A numerical procedure for obtaining the mean solution and variance of the two-dimensional stochastic convection equation

Under certain conditions the concentration of a substance moving in a stochastic flow field is described by the stochastic convection equation. A numerical method yielding the mean solution and variance of the two-dimensional problem is described here. First, the differential operator is replaced by a discrete linear operator based on finite differences. The resulting system of stochastic equations is then replaced by a system of equations whose solution is the mean concentration. The variance of the concentration can then be calculated. In addition, and example is given for which an approximate analytical solution and its variance is known. The numerical method is applied to the example and results compared to the approximate analytical solution and variance.

Turbulence induced change in the conformation of polymer molecules

An investigation into the conformation of a polymer molecule exposed to a stochastic flow field is made utilizing a cumulant expansion. The study begins by considering the full Kirkwood–Riseman n-bead chain with an arbitrary connector potential as a model for the polymer molecule, digressing to the two-bead dumbbell molecule for detailed calculations. It is found that the effect of the stochastic velocity field on the molecule can be interpreted as a ‘‘renormalization’’ of the connector potential.

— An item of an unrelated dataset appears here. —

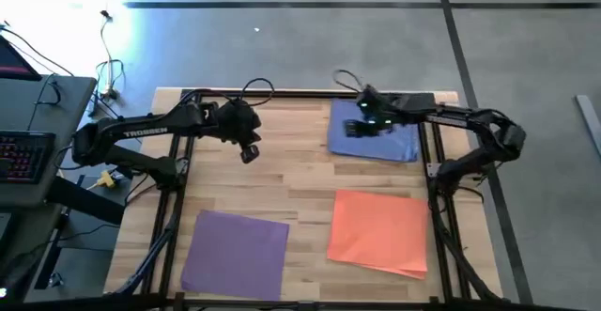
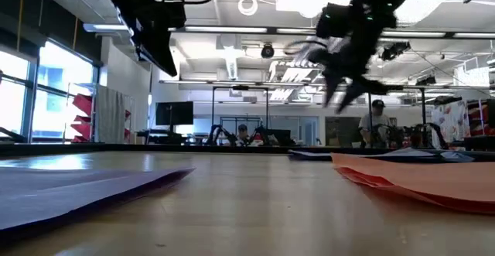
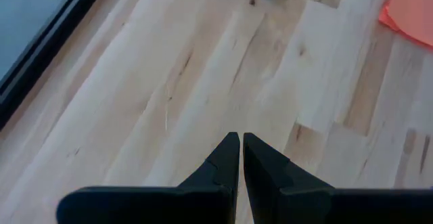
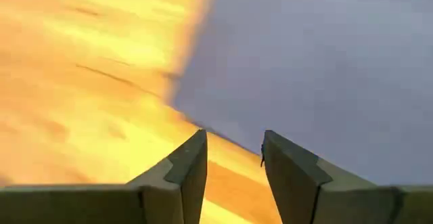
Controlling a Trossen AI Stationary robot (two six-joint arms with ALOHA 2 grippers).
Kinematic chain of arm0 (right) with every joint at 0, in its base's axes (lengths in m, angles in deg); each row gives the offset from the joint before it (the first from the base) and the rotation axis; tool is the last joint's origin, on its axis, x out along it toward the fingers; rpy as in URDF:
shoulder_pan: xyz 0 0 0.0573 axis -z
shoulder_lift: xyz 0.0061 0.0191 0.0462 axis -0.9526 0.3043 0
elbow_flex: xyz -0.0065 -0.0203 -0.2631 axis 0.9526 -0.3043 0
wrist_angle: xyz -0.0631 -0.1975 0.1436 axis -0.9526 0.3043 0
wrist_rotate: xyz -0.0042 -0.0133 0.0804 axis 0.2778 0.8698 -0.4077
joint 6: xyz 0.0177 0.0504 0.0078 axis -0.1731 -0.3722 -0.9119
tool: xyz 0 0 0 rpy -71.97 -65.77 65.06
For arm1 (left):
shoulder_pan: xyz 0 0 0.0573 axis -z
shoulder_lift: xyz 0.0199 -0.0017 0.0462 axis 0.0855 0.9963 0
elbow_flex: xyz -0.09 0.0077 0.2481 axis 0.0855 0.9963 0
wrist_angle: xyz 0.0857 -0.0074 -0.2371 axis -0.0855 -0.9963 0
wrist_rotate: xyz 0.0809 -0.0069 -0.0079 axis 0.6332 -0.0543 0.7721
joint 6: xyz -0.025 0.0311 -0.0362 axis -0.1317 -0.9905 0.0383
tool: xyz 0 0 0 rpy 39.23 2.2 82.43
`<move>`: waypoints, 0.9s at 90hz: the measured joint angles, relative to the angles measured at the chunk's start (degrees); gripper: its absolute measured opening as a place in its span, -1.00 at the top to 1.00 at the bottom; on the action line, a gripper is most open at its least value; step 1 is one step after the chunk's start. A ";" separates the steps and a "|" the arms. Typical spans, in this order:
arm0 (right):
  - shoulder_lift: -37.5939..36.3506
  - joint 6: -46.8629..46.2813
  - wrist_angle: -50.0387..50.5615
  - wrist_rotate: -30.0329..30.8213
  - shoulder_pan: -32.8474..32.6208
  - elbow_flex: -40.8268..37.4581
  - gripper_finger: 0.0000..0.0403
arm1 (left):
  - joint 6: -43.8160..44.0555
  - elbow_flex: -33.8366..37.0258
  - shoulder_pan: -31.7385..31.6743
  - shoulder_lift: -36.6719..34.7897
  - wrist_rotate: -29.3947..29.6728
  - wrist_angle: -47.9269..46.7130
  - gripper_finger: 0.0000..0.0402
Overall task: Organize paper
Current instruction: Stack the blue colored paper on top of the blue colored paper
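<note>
Three colours of paper lie flat on the wooden table. Blue paper is at the far right, orange paper at the near right, purple paper at the near left. My right gripper hangs open above the blue paper's left edge, clear of the table in the low view. My left gripper is shut and empty, held high over bare wood near the table's far middle.
Dark metal frame rails run along the table's left side, right side and far edge. Bare wood lies between the sheets. A desk with a keyboard stands left of the table.
</note>
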 joint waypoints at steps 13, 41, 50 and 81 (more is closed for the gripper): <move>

The introduction of this renormalized potential greatly simplifies the mathematics and lends an intuitive understanding to the effect of the turbulence on the polymer. It is shown that this analysis will recover the anomalous tendency of the radius of gyration to become infinite for the special case of a Hookean potential which has been observed by previous investigators. Further, this study involves the Eulerian velocity–velocity correlation function rather than the Lagrangian correlation used in the previous studies.

Analysis of a numerical solution to the one-dimensional stochastic convection equation

Under certain conditions the concentration and flux of a substance moving in a stochastic flow field are described by the stochastic convection equation. A numerical method for solving the one-dimensional problem is studied here. The differential operator is replaced by a discrete linear operator based on finite differences. The resulting system of stochastic equations is then replaced by a system of equations whose solution is the mean concentration or mean flux. This final system is analysed and conditions for a stable numerical solution are obtained. Finally, numerical examples are given and are compared to an approximate analytical solution to the stochastic convection equation.